When they published their revealing book last August about the nation’s fight against terrorism, the authors, two New York Times national security reporters, immediately felt heat from the Pentagon for dishing too much operational info about the killing of Osama bin Laden.

“I was stopped by a very senior officer in the special operations community who basically wanted to rip my lungs out,” said Thom Shanker, who co-authored “Counterstrike: The Untold Story of America’s Secret Campaign Against Al Qaeda,” with Eric Schmitt.

I totally understand the senior officer’s feelings. Details of a military operation or campaign should not come out until the campaign or operation is over. Last time I checked, we were still fighting the war on terror. Unfortunately, the information in the book was released by the White House–it wasn’t even leaked–it was simply released.

The article further states:

 

Shanker, an acclaimed Pentagon reporter and author, said he had a little advice for the unidentified officer: If you make general, “this is part of your new world.”

Somewhere along the line we have misplaced our priorities.

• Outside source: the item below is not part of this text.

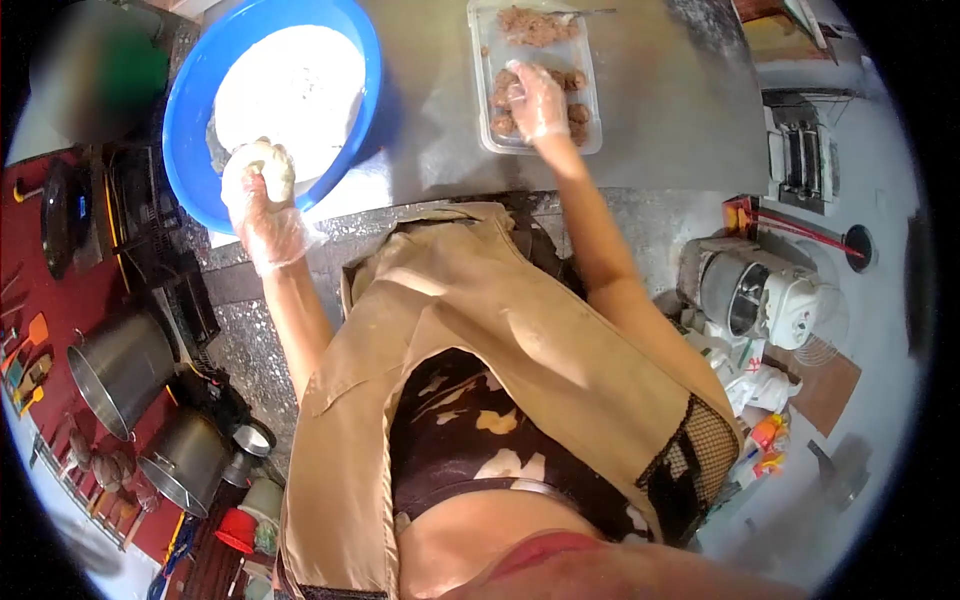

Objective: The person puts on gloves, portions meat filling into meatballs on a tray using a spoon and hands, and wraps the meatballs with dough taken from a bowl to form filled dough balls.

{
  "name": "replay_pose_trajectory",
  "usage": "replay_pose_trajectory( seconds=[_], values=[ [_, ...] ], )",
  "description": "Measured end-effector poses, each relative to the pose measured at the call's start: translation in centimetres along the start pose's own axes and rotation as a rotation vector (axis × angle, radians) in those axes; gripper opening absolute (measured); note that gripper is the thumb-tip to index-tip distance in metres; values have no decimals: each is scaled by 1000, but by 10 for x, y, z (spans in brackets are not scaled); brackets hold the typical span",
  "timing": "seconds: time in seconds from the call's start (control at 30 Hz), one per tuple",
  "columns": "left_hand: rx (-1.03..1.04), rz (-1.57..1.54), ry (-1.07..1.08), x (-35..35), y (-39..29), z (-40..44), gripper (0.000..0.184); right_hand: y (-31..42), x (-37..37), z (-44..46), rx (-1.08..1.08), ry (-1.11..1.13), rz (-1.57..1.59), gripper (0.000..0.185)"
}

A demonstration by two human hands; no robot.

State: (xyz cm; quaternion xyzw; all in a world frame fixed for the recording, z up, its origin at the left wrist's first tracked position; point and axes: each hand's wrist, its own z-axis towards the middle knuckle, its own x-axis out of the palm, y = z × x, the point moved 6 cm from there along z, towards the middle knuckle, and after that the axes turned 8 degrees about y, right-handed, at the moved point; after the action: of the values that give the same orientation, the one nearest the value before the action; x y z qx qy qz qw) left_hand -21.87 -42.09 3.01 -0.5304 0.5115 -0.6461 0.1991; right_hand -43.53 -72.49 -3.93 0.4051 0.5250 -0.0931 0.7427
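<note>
My left hand [262, 205], in a clear plastic glove, is wrapped round a piece of white dough [272, 160] at the near rim of a blue basin [372, 70]. Inside the basin lies a large white mass [290, 95], too bright to make out its texture. My right hand [540, 105], gloved likewise, reaches into a clear plastic container [592, 90]. Its fingers are curled down among several brown balls of filling [502, 125]; whatever they pinch is hidden beneath them. Loose brown filling [535, 28] sits at the container's far end, with a thin utensil handle [598, 11] beside it.
Basin and container stand on a grey metal table [430, 110], whose near edge runs close to my body. Large metal pots [125, 365] are at the left, by a red wall with hanging tools. A metal machine [735, 285] stands to the right.
</note>
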Motion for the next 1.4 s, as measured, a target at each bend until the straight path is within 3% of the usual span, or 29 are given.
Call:
replay_pose_trajectory(
  seconds=[0.03, 0.07, 0.13, 0.17, 0.2, 0.27, 0.33, 0.4, 0.43, 0.47, 0.5, 0.53, 0.6, 0.63, 0.8, 0.87, 1.0, 1.13, 1.2, 1.27, 1.3, 1.37, 1.4],
  values=[
    [0, -18, 60, 8, 2, 3, 34, -11, 1, 13, -11, 136, -140, 38],
    [1, -21, 66, 15, 2, 3, 34, -25, 2, 26, -10, 130, -142, 38],
    [-74, -40, 8, 27, 5, 1, 39, -18, 17, 38, -436, 235, -451, 41],
    [-75, -84, 38, 30, 9, 2, 39, -28, 32, 46, -332, 456, -444, 39],
    [-68, -84, 38, 31, 10, 1, 39, -31, 39, 53, -338, 451, -444, 39],
    [-145, -103, 51, 38, 15, -2, 38, -46, 75, 55, -361, 779, -578, 35],
    [-188, -139, 118, 48, 16, -8, 42, -44, 75, 57, -476, 706, -615, 29],
    [-216, -154, 169, 51, 21, -12, 46, -66, 72, 75, -466, 521, -386, 24],
    [-243, -204, 134, 52, 25, -14, 42, -72, 49, 84, -345, 385, -51, 24],
    [-245, -201, 111, 47, 33, -13, 40, -102, 47, 80, 231, 482, 711, 30],
    [-244, -209, 113, 47, 38, -12, 42, -108, 34, 91, 126, 294, 809, 36],
    [-235, -212, 109, 48, 40, -12, 43, -99, 15, 89, 253, 262, 873, 40],
    [-157, -122, 103, 64, 35, -13, 47, -80, 8, 90, 219, 293, 1557, 41],
    [-119, -150, 134, 67, 35, -10, 47, -65, 2, 90, 192, 303, 1688, 41],
    [-53, -188, 95, 71, 44, -1, 40, 46, -32, 79, 134, 236, 1646, 30],
    [-51, -169, 62, 70, 47, -2, 38, 100, -39, 68, -5, 569, 1869, 28],
    [15, -68, -17, 67, 48, -3, 31, 169, -43, 42, 15, 580, 1740, 24],
    [98, -83, -81, 56, 42, -5, 31, 203, -32, 21, -142, 458, 1493, 35],
    [113, -94, -77, 52, 33, -10, 33, 212, -36, 13, -459, 219, 974, 41],
    [-58, -641, 92, 64, 24, -18, 45, 233, -51, 6, -527, 174, 641, 45],
    [-77, -586, 58, 68, 16, -21, 64, 235, -47, 6, -531, 175, 641, 45],
    [-63, -591, 72, 68, 16, -23, 68, 242, -24, 3, -627, 300, 223, 52],
    [-51, -596, 88, 70, 16, -24, 72, 242, -21, 4, -632, 299, 220, 52]
  ],
)
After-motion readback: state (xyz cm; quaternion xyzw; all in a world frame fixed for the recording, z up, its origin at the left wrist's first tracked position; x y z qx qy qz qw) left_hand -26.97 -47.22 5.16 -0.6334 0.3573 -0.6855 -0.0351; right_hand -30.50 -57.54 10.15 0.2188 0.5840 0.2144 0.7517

I can’t imagine the above statement being made during World War II. Mr. Schmitt, co-author of the book, points out that the New York Times has a ‘pretty good’ record of holding stories when asked to. I’m sorry; I totally disagree with that statement. The New York Times broke the story on how we were tracking terrorist money and took that weapon away from those who are fighting the war on terror. They have broken other stories which had impeded our efforts to find and deal with terrorists. Sometimes, the press gets a little over-impressed with what itself and does not consider the consequences of its actions.